Outbreaks of Cholera and diseases caused by the Ebola and Marbug viruses have pushed the number of COVID-19 deaths in West Africa to the highest it has been since the pandemic began, the World Health Organisation Africa office (WHO AFRO) has said.
COVID-19 deaths in West Africa increased by 193% from more than 340 in the previous four weeks to over 1,000 in the week ending Aug. 15. New cases of the coronavirus disease, despite dropping this week, have been surging upwards for the past eight consecutive weeks, according to WHO AFRO.
Given that West Africa’s health systems are more fragile than those in other parts of Africa — with 21% lower functionality compared to Southern Africa, for example, the organisation says the increase in deaths could be a sign that hospitals are starting to buckle under the strain of multiple public health emergencies.
“We are particularly concerned about West Africa and we can expect the pressure of COVID-19 to hit health services harder and faster,” said Dr Matshidiso Moeti, WHO Regional Director for Africa. “In addition to the strain of COVID-19, comes Ebola and other outbreaks. Fighting multiple outbreaks is a complex challenge.”
Notably, Guinea, Côte d’Ivoire, and Nigeria are experiencing a surge in coronavirus cases and all three countries are also tackling other outbreaks.
On Aug. 9, Guinea reported Marburg virus disease—which is in the same virus class as Ebola —the first case ever reported in West Africa. A total of 173 contacts have been identified and no new cases have been recorded.
Less than a week later, on Aug. 14, a case of Ebola was discovered in Côte d’Ivoire — the country’s first since 1994 — in its commercial capital Abidjan which nearly five million people call home. Six contacts have been quarantined, over 130 contacts have been listed, and no deaths have been reported as of Aug. 18, according to WHO AFRO.
The confirmed case is a Guinean national who travelled to Côte d’Ivoire from a rural area in Guinea. She is currently hospitalized in Abidjan and Guinea is working with Cote d’Ivoire to investigate the outbreak and 49 contacts have been listed in Guinea with efforts underway to make the Ebola vaccine available to them.

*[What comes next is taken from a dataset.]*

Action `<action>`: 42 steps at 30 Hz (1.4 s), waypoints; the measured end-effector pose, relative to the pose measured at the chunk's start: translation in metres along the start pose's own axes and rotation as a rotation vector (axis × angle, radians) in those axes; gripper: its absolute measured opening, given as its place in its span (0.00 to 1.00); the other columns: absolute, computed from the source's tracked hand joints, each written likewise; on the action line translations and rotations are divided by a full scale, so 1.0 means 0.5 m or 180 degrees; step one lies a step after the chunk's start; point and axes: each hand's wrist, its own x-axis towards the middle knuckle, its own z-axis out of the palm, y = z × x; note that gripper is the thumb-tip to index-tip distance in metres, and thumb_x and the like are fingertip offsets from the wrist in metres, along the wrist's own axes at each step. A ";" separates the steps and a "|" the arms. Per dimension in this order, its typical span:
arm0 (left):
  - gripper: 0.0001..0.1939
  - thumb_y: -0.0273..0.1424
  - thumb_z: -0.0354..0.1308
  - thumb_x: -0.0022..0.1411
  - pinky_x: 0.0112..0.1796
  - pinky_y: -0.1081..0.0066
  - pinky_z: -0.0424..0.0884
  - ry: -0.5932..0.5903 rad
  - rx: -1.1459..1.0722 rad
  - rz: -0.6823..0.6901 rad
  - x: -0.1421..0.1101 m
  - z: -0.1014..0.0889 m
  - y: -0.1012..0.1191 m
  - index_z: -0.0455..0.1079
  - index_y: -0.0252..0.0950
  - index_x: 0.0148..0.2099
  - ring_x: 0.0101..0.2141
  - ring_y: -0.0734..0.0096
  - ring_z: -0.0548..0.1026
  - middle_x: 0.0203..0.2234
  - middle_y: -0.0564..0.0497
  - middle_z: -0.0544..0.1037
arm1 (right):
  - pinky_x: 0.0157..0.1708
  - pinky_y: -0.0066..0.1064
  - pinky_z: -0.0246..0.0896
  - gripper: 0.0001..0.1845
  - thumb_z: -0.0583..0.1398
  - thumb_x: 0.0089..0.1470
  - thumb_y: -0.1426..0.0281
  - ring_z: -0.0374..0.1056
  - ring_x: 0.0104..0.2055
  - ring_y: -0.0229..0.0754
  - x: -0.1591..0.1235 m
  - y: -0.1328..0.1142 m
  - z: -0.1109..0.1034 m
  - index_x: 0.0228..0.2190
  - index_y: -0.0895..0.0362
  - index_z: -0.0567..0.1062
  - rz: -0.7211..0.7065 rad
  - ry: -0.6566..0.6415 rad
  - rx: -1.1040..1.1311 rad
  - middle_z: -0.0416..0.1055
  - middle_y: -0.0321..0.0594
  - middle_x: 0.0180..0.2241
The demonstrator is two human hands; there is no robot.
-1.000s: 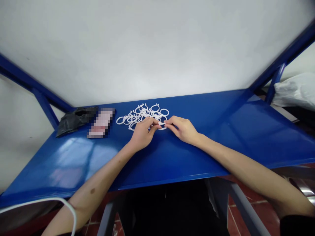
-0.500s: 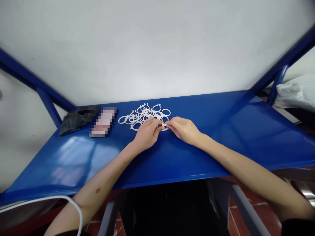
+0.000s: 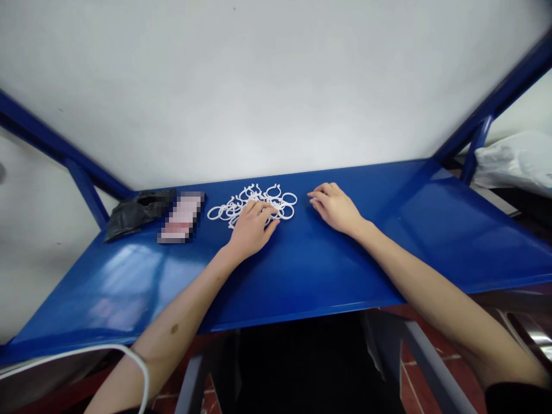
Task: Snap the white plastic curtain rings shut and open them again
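Note:
A pile of white plastic rings (image 3: pixel 214 213) lies on the blue tabletop; some rings stand open, with small knobs at their ends. My left hand (image 3: pixel 252 227) rests over the front of the pile, fingers spread and thumb apart, covering part of it. Whether its fingertips touch a ring I cannot tell. To the right of the pile is my right hand (image 3: pixel 334 207), fingers loosely bent and slightly apart, with nothing visible in them. The nearest thing to it is a closed-looking ring (image 3: pixel 289 199) at the pile's right edge.
On the left of the blue table (image 3: pixel 276 276) lie a black plastic bag (image 3: pixel 129 215) and a blurred-out flat object (image 3: pixel 181 218). A white cable (image 3: pixel 103 347) crosses my left forearm. Blue frame bars (image 3: pixel 478 146) flank the white wall. A clear plastic bag (image 3: pixel 517 164) sits at far right.
Both hands were together on a small white ring; they have parted. My left hand shifted slightly left onto the pile, my right moved right and away. The ring is out of the fingers.

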 end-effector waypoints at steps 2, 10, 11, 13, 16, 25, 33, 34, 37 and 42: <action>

“These new outbreaks are a clear reminder that other health emergencies are not taking a back seat just because we are busy battling a global pandemic,” said Dr. Moeti. “We must remain alert and quick to respond so that other dangerous diseases are denied the chance to spread and cause further devastation.”
All of this comes despite an uptick in vaccine shipments from the COVAX facility to Africa so far in August 2021 — 10 million doses which is nine times higher than the same period in July. More than 1.5 million doses have also been delivered to nine countries by the African Union.
WHO AFRO says West Africa has received 29 million COVID-19 vaccines doses to date, similar to the amounts that have been received in East and Southern Africa. Unfortunately, rollout of jabs has been particularly slow in West Africa (38% administered, 2.4 doses per 100 people) compared to East and Southern Africa (76% administered, 4.8 doses per 100 people).
“While COVID-19 vaccine shipments seem to be taking off, Africa is encountering headwinds. Moves by some countries globally to introduce booster shots threaten the promise of a brighter tomorrow for Africa. As some richer countries hoard vaccines, they make a mockery of vaccine equity,” said Dr Moeti.